The overall aim of the study is to provide timely results of both single-dose HPV vaccine efficacy and estimates of the cost, cost-effectiveness, and budget impact for dissemination and translation to policy. The interim analysis of the impact of the bivalent and nonavalent HPV vaccines at month 18 will inform the (Strategic Advisory Group of Experts on Immunization) SAGE 2021 meeting on single-dose HPV vaccination. If successful, our proposed trial would directly provide robust evidence to support a single-dose HPV vaccination for a SAGE recommendation, by October 2021. The advantage of conducting the costing work in parallel to the efficacy study is that the evidence for impact and data to support implementation are ready at the same time. Throughout the study, the Kenyan Ministry of Health will be engaged to ensure the data and analyses needed to support HPV vaccine scale-up will be available in a timely manner.  


Study Duration: 60 months total


Primary Objectives:


  1. To test the efficacy of immediate single-dose bivalent or nonavalent HPV vaccination to prevent incident persistent HPV 16/18 infection compared to delayed nonavalent HPV vaccination for young women age 15-20 years.

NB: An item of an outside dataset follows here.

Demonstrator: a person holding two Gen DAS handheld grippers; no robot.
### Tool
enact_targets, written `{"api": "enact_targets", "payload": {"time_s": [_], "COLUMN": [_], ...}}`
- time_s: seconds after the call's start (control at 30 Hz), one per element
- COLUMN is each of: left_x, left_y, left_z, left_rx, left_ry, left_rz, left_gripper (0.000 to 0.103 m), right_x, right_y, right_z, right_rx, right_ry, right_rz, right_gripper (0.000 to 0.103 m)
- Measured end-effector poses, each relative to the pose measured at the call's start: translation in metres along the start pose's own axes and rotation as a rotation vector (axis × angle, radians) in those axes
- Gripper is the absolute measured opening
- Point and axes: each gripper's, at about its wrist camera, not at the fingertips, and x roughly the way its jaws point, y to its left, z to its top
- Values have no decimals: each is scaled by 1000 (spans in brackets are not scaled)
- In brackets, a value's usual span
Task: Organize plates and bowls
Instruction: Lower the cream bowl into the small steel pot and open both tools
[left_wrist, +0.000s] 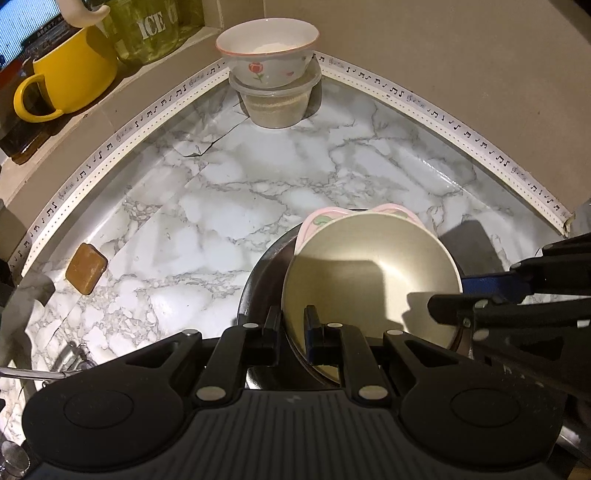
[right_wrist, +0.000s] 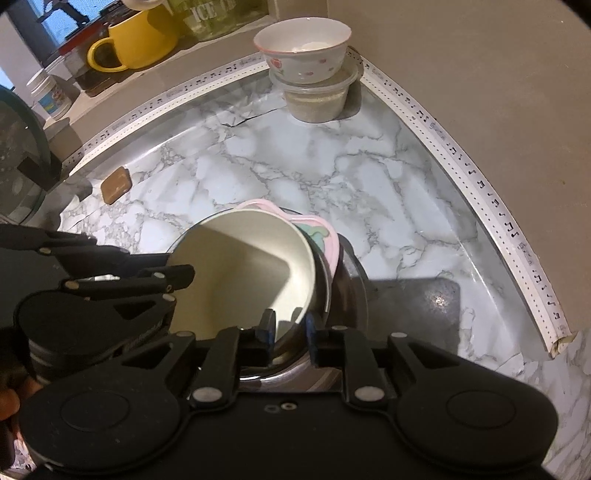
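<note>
A cream bowl (left_wrist: 369, 288) sits in a stack with a pink plate (left_wrist: 325, 218) and a dark metal bowl (left_wrist: 258, 280) beneath, over the marble counter. My left gripper (left_wrist: 293, 328) is shut on the cream bowl's near rim. In the right wrist view my right gripper (right_wrist: 290, 328) is shut on the rims of the cream bowl (right_wrist: 240, 266) and the metal bowl (right_wrist: 340, 295); the pink plate (right_wrist: 325, 236) pokes out behind. A white flowered bowl (left_wrist: 267, 48) rests on a lidded plastic tub (left_wrist: 275, 101) in the far corner.
A yellow mug (left_wrist: 70, 74) and a glass jar (left_wrist: 147, 29) stand on the ledge at left. A brown soap bar (left_wrist: 86, 267) lies on the marble counter (left_wrist: 258, 184). White trim (left_wrist: 461, 129) edges the walls. A glass lid (right_wrist: 18, 155) stands at far left.
</note>
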Motion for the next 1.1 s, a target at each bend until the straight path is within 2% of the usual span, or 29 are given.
{"api": "enact_targets", "payload": {"time_s": [0.47, 0.6, 0.63, 0.7, 0.77, 0.8, 0.9, 1.1], "left_x": [-19, -29, -30, -32, -35, -36, -34, -16], "left_y": [17, 22, 24, 28, 32, 34, 42, 58], "left_z": [-9, -14, -15, -19, -23, -25, -29, -38], "left_rx": [-67, -73, -77, -88, -98, -101, -123, -175], "left_ry": [-49, -67, -69, -78, -101, -114, -113, -93], "left_rz": [-81, -98, -100, -104, -84, -71, -72, -75], "left_gripper": [15, 16, 20, 37, 68, 71, 72, 72], "right_x": [-30, -40, -42, -46, -49, -50, -50, -33], "right_y": [0, -4, -6, -10, -15, -19, -30, -53], "right_z": [-11, -15, -16, -19, -21, -22, -26, -30], "right_rx": [-49, -55, -54, -55, -56, -54, -45, -8], "right_ry": [-69, -93, -98, -110, -120, -123, -133, -120], "right_rz": [22, 27, 30, 33, 36, 38, 48, 36], "right_gripper": [32, 40, 43, 46, 48, 50, 64, 65]}}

  1. To test the efficacy of immediate single-dose nonavalent HPV vaccination to prevent incident persistent HPV 16/18/31/33/45/52/58 infection compared to delayed nonavalent HPV vaccination for young women age 15-20 years.


  1. To determine whether vaccine-type HPV antibody responses after single-dose bivalent or nonavalent vaccination are noninferior in 9-14 year old girls versus 15-20 year old young women.


Secondary objectives


  1. To assess cost, cost-effectiveness, and budget impact of single-dose HPV vaccination to support implementation strategies for single-dose HPV vaccination following WHO recommendation in high cervical cancer burden settings.


  1. To evaluate B-cell markers as a proxy for immune memory following single-dose bivalent and nonavalent vaccination.


Funder: Bill and Melinda Gates Foundation (OPP1188693)


Overall goal: The overall goal is to identify effective, scaleable cervical cancer prevention strategies.